Notre ami Arnold a une fille, une carrière de j’ai-pas-trop-compris-quoi au sein des forces spéciales, un nom ridicule (Donny Matrix), et un méchant dictateur qui veut l’utiliser pour renverser le président d’un pays sud-américain. Il enlève la fille de Schwarzy et commet donc sa première erreur dans un dispositif jusqu’alors machiavélique. Et nous on commence beaucoup à rire, parce que la machine à tuer se met en route et les vannes fusent. Matrix suit des tueurs en Porsche jaune, kidnappe une hôtesse de l’air, fait régulièrement des queues de poisson à une pauvre Renault 5, tue, beaucoup, avec constance et une certaine élégance dans sa brutalité. Il pille une armurerie et on le sent comme dans un magasin de jouet, surtout que c’est une armurerie qui vend (ou du moins stocke) des lance-roquettes. Il y a une sorte de progression dans la visibilité et le kitsch du véhicule, et cette escalade se termine en hydravion, grâce auquel le gouverneur de Californie envahit la base secrète du méchant dictateur, élimine froidement sa garde rapprochée, en particulier grâce à un fusil à pompe en caoutchouc mou, et finit par tuer le dictateur puis son second à l’aide d’une canalisation.

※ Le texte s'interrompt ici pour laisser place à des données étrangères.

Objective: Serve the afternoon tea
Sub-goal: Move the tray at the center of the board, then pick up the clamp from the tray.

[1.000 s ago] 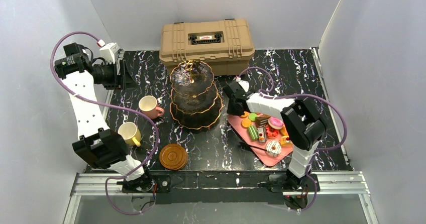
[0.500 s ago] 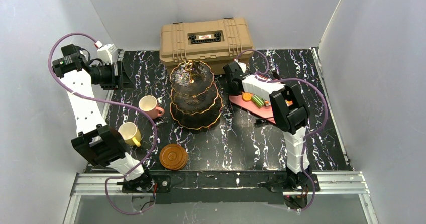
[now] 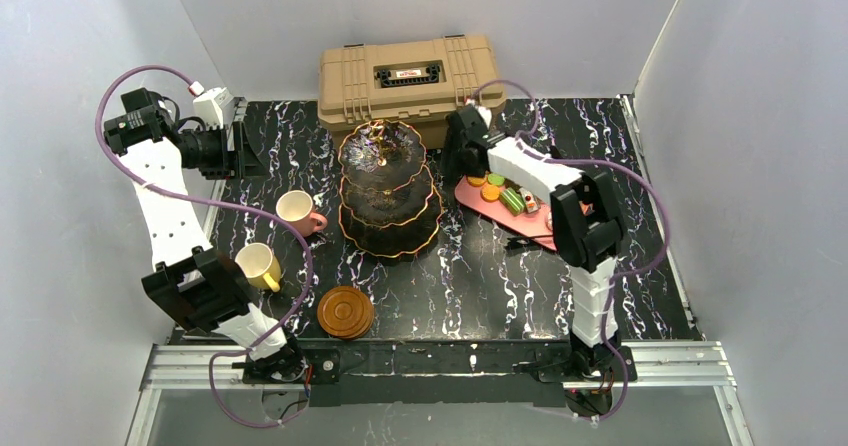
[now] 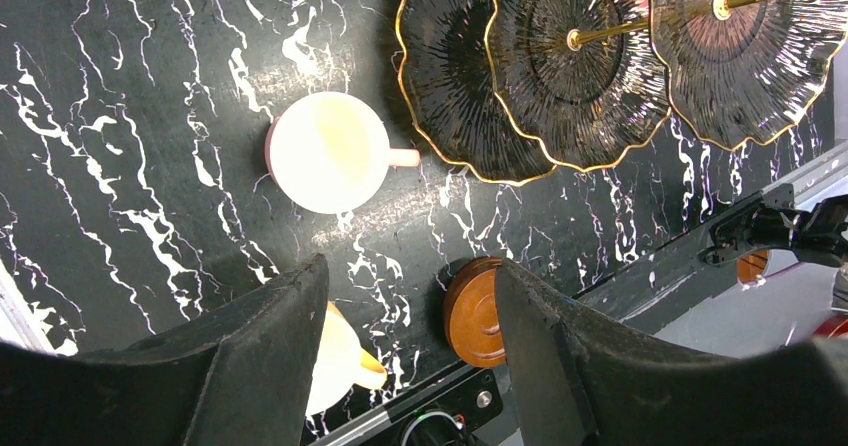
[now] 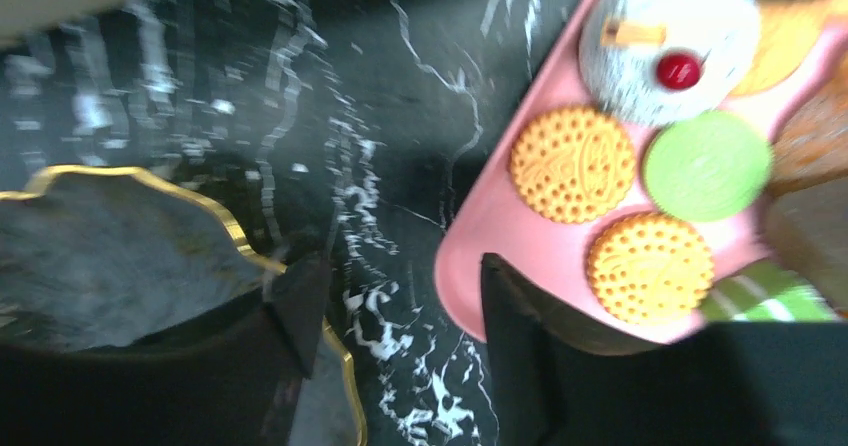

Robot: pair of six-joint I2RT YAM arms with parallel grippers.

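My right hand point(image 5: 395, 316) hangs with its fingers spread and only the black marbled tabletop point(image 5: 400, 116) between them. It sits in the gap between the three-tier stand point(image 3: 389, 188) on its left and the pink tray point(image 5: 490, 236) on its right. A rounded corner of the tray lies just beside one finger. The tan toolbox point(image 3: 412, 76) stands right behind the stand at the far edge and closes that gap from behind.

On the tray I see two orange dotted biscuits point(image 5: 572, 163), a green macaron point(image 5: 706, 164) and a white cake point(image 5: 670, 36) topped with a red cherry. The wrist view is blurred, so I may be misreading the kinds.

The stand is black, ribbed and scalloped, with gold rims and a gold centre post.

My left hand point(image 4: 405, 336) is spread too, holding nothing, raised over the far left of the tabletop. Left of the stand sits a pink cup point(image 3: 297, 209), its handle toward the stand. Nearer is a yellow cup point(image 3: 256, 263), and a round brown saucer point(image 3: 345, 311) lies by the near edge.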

Entretemps, la phrase culte aura été lâchée (il faudrait que je le revois en anglais, je me demande à quel point les doubleurs français sont partis en vrille) « C’est pas entre les yeux ! que je vais te tuer ! c’est entre les couilles ! ». Finalement, après avoir tué tout le monde, Schwarzy récupère sa fillette (vous en doutiez ?) et repart avec l’hôtesse de l’air sous le bras, et le film finit sur une ambiance kitsch et un grand éclat de rire familial comme une sitcom californienne de 1982.